In walks the Mafia. They were all about making a profit and they saw a need in New York City for gay bars. So in 1966, three members of the Mafia refurbished the Stonewall Inn and reopened as a gay bar. At that time, it was the biggest gay establishment in the U.S. This not only made it popular with the gay community, but it put a big target on it for the police. It was customary for the New York Police Department to raid bathhouses and gay bars. Every establishment got hit at least once a month. The ludicrous rules in place at the time were that it was illegal for same sex people to dance close to each other, it was illegal to serve gay people alcohol and customers had to wear clothing specific to their genders. For example, a woman needed to wear three pieces of feminine clothing. A police raid usually happened early in the evening and if the bar was lucky, they would have been tipped off, so they could hide a bunch of liquor and continue business after the raid. The police would come in and turn on all the lights. Everybody would be lined up along the wall, verbally harrassed and they would have to present their IDs. If you didn't have ID or were a man dressed in drag or a woman dressed butch, you would be arrested. Bar employees would also sometimes be arrested.

By 1969, the gay community in New York had had enough. On June 28, 1969, the gay community would make their stand and their frustration would erupt in riots. At 1:20 in the morning, eight police officers raided the Stonewall Inn. They expected the typical subjugation, but the 200 patrons refused to cooperate. They were all informed they were under arrest, but the cops needed more paddy wagons. As they waited for the wagons, a crowd began to form outside and before long, it was ten times its original size. The wagons arrived and the first to be loaded was a lesbian. She pushed back and refused to get in the wagon and as she fought she was hit in the head with a billy club. She was picked up and thrown into the wagon. And that was all it took.

Some of the crowd pushed against the paddy wagon trying to tip it over, while others threw beer bottles and bricks at the other wagons. There were ten officers against a crowd of 600 and in a true twist of irony, they ended up seeking shelter in the very gay bar that they made unsafe for the gays. Despite this being their place to love and dance, the rioters turned on Stonewall and threw anything they could at the windows, from bottles to rocks to garbage cans. Attempts were made to bust down the doors. The Tactical Police Force was called in and they managed to squash the rebellion and arrested a bunch of people. The streets were cleared by 4am. Several people had been injured including four of the officers. Damage to Stonewall was devastating. Everything was broken.

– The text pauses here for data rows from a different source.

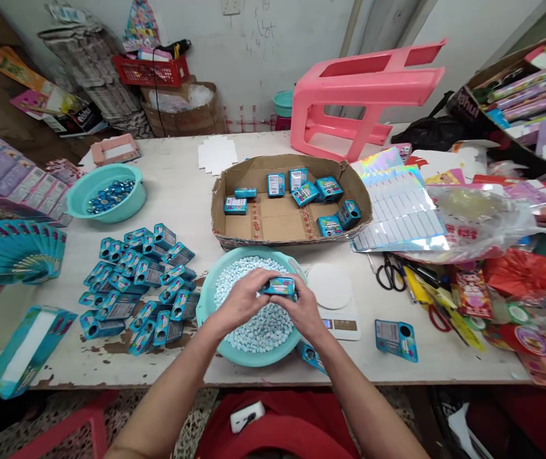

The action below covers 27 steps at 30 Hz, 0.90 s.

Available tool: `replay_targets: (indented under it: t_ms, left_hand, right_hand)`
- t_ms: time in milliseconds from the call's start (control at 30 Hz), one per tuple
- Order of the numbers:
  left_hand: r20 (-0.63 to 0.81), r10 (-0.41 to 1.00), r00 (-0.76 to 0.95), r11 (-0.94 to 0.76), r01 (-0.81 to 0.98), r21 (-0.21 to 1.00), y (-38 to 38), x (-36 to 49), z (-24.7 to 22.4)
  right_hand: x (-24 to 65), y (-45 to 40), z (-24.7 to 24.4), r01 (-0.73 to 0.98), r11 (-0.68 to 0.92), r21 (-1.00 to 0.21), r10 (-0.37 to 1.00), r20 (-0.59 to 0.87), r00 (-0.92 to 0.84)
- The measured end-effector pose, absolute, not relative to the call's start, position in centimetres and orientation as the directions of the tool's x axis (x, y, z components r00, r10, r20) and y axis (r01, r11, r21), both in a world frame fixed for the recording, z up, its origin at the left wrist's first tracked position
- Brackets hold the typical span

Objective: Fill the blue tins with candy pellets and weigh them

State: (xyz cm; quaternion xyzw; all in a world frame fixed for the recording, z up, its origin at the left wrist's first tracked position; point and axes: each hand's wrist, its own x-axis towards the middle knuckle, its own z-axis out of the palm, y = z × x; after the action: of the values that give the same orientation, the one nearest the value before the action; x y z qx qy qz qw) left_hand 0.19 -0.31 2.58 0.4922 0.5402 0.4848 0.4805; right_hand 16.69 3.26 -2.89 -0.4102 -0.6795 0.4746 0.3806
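Over a teal basin [206, 319] filled with pale blue candies [263, 335], both my hands grip one small blue candy box [280, 287]. My left hand [247, 293] is closed on its left end, and my right hand [304, 306] closes on the right end. Left of the basin lie several similar blue boxes [148, 271] with round holes in their ends. A cardboard tray [280, 220] behind the basin holds several more boxes. One box [314, 357] lies partly hidden under my right forearm, and a flattened-looking one [396, 340] lies farther right.
A white scale [344, 325] with a round plate stands right of the basin. A smaller teal bowl [132, 207] holds shiny blue pieces. Black scissors [391, 274], silvery label sheets [397, 210] and plastic-wrapped clutter crowd the right. A pink stool [368, 95] lies tipped at the back.
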Motion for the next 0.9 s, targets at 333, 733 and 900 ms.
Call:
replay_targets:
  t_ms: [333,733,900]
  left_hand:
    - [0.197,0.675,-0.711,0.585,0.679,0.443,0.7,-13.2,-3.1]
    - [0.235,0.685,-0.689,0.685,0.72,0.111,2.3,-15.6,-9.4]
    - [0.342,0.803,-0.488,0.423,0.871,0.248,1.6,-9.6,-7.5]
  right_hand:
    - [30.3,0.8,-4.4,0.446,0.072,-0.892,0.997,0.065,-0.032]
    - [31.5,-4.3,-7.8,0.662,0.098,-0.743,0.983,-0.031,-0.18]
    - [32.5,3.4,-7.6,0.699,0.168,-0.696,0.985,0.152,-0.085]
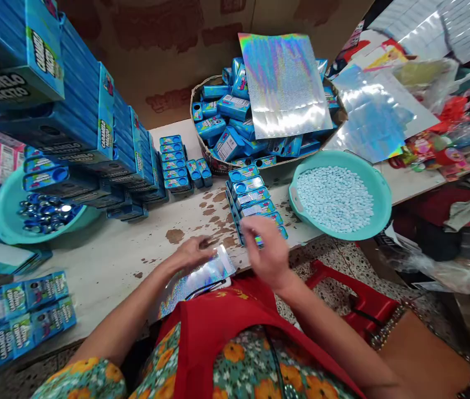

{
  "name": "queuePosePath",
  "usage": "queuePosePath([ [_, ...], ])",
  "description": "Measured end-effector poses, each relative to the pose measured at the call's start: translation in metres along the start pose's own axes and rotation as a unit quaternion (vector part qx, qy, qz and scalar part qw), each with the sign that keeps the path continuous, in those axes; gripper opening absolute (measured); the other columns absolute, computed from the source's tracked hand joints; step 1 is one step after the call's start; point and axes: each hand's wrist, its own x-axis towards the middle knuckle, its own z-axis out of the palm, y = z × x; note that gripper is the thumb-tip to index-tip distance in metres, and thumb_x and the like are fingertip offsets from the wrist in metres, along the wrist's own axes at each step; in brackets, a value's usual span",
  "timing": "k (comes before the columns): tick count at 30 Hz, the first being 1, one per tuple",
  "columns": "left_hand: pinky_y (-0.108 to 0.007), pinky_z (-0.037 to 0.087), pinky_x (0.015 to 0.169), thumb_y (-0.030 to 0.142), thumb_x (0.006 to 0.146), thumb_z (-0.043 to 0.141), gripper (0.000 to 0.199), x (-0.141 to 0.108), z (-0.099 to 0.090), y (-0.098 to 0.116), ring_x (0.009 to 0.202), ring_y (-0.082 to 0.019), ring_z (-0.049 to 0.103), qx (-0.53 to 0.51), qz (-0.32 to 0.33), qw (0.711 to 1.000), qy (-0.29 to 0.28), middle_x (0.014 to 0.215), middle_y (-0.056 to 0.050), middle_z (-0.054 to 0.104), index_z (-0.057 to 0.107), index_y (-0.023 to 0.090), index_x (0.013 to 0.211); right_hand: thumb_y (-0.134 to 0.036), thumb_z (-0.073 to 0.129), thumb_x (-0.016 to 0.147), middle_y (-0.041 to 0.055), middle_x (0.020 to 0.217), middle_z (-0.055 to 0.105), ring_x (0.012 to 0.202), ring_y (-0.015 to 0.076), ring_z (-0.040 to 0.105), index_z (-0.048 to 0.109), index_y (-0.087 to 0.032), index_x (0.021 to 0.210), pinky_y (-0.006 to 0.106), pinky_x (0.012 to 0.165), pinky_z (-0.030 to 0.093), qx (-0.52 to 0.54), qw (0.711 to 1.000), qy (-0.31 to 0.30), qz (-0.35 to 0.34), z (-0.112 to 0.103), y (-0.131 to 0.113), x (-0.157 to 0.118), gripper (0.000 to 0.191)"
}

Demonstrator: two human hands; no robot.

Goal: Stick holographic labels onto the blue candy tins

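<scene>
My left hand (193, 253) hovers low at the table's front edge, beside a shiny holographic sticker sheet (213, 269); its fingers look loosely apart, with nothing visible in them. The sheet lies at the edge against my red apron (222, 310). My right hand (268, 249) is over the near end of a double row of small blue candy dispensers (255, 197). Its thumb and fingers are bent together in a pinch, slightly blurred, and whatever they hold is hidden. Parts of the nearest dispensers are covered by this hand.
Behind the row, a cardboard box (201, 145) holds many blue dispensers, with another holographic sheet (284, 83) on top. A turquoise basin (382, 208) of pale candies stands right. Tall stacks of blue boxes (81, 105) and a basin (4, 216) of shiny blue pieces stand left.
</scene>
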Motion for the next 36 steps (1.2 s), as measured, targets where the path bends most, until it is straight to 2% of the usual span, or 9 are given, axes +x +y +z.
queuePosePath([
  [4,-0.025,0.033,0.058,0.039,0.076,0.05,0.027,-0.018,0.019,-0.02,0.06,-0.016,0.05,0.044,-0.047,0.997,-0.038,0.061,-0.001,0.058,0.063,0.017,0.068,-0.013,0.04,0.088,0.0066,0.107,0.063,0.102,0.0185,0.056,0.056,-0.025,0.116,0.035,0.087,0.049,0.046,0.973,-0.225,-0.002,0.053,0.003,-0.047,0.034],
  [8,-0.023,0.024,0.053,0.038,0.078,0.047,0.029,-0.023,0.025,-0.017,0.055,-0.013,0.042,0.022,-0.019,1.0,-0.004,0.056,0.001,0.051,0.059,0.017,0.062,-0.018,0.051,0.086,0.0103,0.125,0.055,0.111,0.0251,0.05,0.055,-0.024,0.12,0.042,0.09,0.046,-0.076,0.954,-0.289,0.008,0.093,0.028,-0.067,0.035],
  [14,-0.024,0.022,0.052,0.035,0.078,0.046,0.029,-0.02,0.025,-0.023,0.055,-0.013,0.041,0.0,-0.021,1.0,0.009,0.055,0.001,0.051,0.058,0.017,0.059,-0.016,0.047,0.088,0.0083,0.137,0.046,0.123,0.0269,0.041,0.043,-0.024,0.132,0.046,0.095,0.04,-0.13,0.926,-0.344,-0.084,0.091,0.042,-0.082,0.045],
  [18,-0.024,0.024,0.053,0.037,0.078,0.043,0.03,-0.015,0.026,-0.027,0.057,-0.013,0.042,0.013,-0.034,0.999,-0.006,0.056,0.001,0.051,0.059,0.017,0.063,-0.014,0.048,0.087,0.0092,0.133,0.049,0.122,0.0256,0.042,0.053,-0.021,0.119,0.043,0.096,0.037,-0.128,0.926,-0.34,-0.102,0.081,0.041,-0.086,0.033],
  [23,-0.025,0.033,0.061,0.037,0.08,0.043,0.029,-0.015,0.022,-0.024,0.067,-0.017,0.052,0.049,-0.049,0.998,-0.002,0.068,-0.003,0.06,0.063,0.018,0.071,-0.02,0.044,0.09,0.0083,0.085,0.063,0.086,0.0202,0.056,0.059,-0.017,0.088,0.033,0.077,0.043,-0.092,0.946,-0.308,-0.05,0.053,0.01,-0.06,0.016],
  [26,-0.029,0.04,0.077,0.043,0.082,0.043,0.036,-0.023,0.011,-0.001,0.091,-0.021,0.056,-0.04,-0.013,0.995,0.092,0.1,-0.008,0.064,0.061,0.019,0.103,-0.022,0.046,0.09,0.0057,0.082,0.061,0.079,0.0176,0.055,0.056,-0.018,0.085,0.028,0.071,0.043,-0.039,0.964,-0.264,0.018,0.024,-0.016,-0.035,0.012],
  [28,-0.03,0.041,0.083,0.047,0.08,0.047,0.048,-0.03,0.002,0.024,0.103,-0.022,0.054,-0.153,0.052,0.983,0.091,0.116,-0.01,0.059,0.052,0.02,0.119,-0.021,0.048,0.088,0.0037,0.082,0.061,0.077,0.0162,0.056,0.055,-0.019,0.084,0.027,0.069,0.042,-0.002,0.969,-0.242,0.052,0.007,-0.028,-0.021,0.009],
  [32,-0.025,0.044,0.065,0.046,0.078,0.053,0.032,-0.037,-0.01,0.072,0.07,-0.015,0.058,-0.232,0.076,0.968,-0.057,0.074,-0.004,0.064,0.06,0.016,0.087,-0.023,0.051,0.087,0.0011,0.079,0.062,0.074,0.0155,0.056,0.056,-0.021,0.085,0.027,0.066,0.043,0.03,0.974,-0.188,0.121,-0.011,-0.028,-0.002,0.007],
  [36,-0.021,0.039,0.05,0.042,0.086,0.042,0.029,-0.016,-0.021,0.098,0.048,-0.009,0.047,-0.222,0.079,0.971,-0.037,0.054,0.004,0.051,0.051,0.016,0.075,-0.027,0.056,0.084,0.0045,0.089,0.062,0.089,0.0199,0.055,0.062,-0.022,0.082,0.032,0.076,0.044,-0.016,0.989,-0.078,0.128,-0.013,-0.003,0.025,0.009],
])
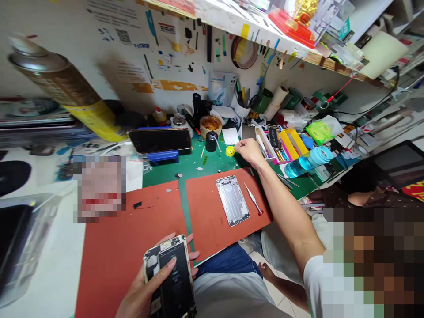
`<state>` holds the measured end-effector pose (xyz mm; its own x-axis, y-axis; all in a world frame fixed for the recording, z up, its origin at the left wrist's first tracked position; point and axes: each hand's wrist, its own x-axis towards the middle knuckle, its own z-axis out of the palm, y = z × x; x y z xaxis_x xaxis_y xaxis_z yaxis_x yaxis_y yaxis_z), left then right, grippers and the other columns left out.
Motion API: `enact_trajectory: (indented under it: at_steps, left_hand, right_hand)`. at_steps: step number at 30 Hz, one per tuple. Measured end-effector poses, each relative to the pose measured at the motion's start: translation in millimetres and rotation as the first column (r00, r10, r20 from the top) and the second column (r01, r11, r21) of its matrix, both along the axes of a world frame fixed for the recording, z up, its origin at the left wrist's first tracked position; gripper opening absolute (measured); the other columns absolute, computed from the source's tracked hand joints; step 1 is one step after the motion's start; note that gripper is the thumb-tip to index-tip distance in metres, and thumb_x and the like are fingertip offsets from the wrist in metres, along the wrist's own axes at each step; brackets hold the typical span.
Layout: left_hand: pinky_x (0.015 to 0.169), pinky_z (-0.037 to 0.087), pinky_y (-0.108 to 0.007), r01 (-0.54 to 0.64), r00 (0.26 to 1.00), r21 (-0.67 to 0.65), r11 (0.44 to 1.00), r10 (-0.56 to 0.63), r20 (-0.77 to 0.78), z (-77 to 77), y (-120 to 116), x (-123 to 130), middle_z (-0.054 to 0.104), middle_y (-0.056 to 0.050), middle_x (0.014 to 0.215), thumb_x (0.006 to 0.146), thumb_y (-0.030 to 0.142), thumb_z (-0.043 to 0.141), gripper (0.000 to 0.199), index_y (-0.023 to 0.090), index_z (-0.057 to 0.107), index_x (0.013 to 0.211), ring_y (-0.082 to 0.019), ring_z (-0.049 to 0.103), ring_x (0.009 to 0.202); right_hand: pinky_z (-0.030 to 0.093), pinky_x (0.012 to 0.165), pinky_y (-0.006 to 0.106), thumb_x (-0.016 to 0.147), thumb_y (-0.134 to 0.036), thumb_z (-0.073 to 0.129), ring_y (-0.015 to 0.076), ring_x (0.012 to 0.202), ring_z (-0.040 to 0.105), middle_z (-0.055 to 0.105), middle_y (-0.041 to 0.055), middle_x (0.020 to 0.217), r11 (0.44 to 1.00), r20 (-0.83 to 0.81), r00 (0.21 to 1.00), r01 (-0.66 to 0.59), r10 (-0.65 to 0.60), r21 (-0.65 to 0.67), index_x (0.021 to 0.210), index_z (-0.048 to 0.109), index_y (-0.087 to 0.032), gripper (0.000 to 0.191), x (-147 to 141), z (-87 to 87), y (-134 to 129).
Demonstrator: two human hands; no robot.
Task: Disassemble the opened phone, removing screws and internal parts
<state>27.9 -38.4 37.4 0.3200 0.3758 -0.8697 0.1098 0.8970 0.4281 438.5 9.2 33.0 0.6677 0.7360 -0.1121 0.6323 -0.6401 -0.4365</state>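
In my left hand (pixel 150 282) lies an opened smartphone (pixel 177 276), its black battery and inner parts showing, with my thumb across the battery. My right hand (pixel 248 151) reaches out to the far side of the green mat, fingers curled together beside a small round yellow container (pixel 230 151). Whether the fingertips hold anything is too small to tell. A silver phone housing (pixel 232 201) rests on the right red mat (pixel 205 221), and a small screwdriver (pixel 253 199) with a red end lies alongside it.
Behind the mats stand a propped phone (pixel 160 140), a black bottle (pixel 212 142), a tape roll (pixel 211 125) and a blue water bottle (pixel 308 162). A large spray can (pixel 69 88) leans at left. Another person (pixel 371 265), partly blurred, is at my right.
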Motion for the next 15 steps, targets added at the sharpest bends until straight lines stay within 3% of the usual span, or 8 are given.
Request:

This would not be the end to the riots. News spread quickly through Greenwich Village and riots occurred on the next five nights. Things quieted down and the raids stopped. The next year on June 28th, a parade was hosted marching from Greenwich Village to Sheep Meadow in Central Park. This would be the first gay pride march and they have continued in city's around the world all the way until today. I'll never forget my first pride parade. It was so much fun and even though at the time, the city of Denver only gave us access to one side of Colfax Avenue, we were able to celebrate, rather than hide who we were.

The Stonewall Inn did not go on however. It closed. And for the next twenty years, a variety of businesses used the building. There was a shoe store, a bagel shop and a Chinese restaurant. In the early 1990s, the block of Christopher Street between Sixth and Seventh Avenues was co-named "Stonewall Place" and another gay bar named just Stonewall opened in part of the building where the original Stonewall had been. Through the efforts of the Greenwich Village Society for Historic Preservation, the area was listed on the National Register of Historic Places in 1999. Things went well for the bar until 2006 when it closed again due to mismanagement and noise complaints. Another group of investors took over in 2007 and renovated the neglected club and was reopened as the Stonewall Inn in March 2007. It is still going strong today.

With this kind of history from Prohibition to the launch of a national push for human rights, it is easy to believe that some energy is inside this building and there are both patrons and employees who claim that Stonewall has ghosts.One employee said, "We think we have ghosts. Doors slam if no one is there, so we say there are two guys and one girl ghost upstairs. It's an ongoing, running joke." And the upstairs is indeed where most of the run-ins with apparitions take place. That's all I could find, but I'm sure if I ever got the chance to talk to employees there, I'd hear a lot more.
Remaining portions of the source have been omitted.